◆ Activity:
The required output is a number: how many lines of the data below include the string "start".

········

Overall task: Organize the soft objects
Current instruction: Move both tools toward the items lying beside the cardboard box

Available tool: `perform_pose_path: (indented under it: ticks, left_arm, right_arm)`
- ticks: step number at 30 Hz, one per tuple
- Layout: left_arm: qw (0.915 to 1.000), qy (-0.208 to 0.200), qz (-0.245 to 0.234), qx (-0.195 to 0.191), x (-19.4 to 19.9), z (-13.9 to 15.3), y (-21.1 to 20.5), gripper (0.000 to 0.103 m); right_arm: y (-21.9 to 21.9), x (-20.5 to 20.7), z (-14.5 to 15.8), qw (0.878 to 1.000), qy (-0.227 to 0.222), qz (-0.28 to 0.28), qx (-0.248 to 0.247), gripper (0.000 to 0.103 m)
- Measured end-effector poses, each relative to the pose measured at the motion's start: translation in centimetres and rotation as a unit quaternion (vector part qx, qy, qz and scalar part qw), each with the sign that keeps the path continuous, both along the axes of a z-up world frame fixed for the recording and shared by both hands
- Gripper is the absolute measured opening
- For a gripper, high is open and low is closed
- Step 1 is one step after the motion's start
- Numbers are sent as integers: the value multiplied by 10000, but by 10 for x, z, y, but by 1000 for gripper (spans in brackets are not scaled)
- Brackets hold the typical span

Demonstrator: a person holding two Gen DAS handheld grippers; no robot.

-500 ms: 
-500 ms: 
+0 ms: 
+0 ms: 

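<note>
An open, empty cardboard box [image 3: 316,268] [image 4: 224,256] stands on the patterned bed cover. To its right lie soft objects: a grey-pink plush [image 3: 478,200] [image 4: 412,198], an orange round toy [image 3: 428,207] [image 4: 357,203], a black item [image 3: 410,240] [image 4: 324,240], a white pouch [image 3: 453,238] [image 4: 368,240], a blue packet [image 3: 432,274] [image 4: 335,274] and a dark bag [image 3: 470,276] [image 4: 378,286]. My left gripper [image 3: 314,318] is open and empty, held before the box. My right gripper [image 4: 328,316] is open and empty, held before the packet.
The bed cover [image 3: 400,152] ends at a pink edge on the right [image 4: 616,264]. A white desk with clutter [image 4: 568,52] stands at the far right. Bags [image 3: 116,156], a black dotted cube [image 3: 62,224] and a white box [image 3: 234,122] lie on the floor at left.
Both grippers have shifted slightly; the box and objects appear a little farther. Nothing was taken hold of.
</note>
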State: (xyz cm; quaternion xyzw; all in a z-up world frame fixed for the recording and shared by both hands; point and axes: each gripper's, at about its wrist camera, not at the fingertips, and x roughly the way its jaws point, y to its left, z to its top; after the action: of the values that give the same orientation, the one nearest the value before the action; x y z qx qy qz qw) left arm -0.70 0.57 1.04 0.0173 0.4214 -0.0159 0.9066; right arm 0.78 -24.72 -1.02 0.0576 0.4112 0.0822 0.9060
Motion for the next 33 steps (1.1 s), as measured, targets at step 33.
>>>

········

◆ Task response:
2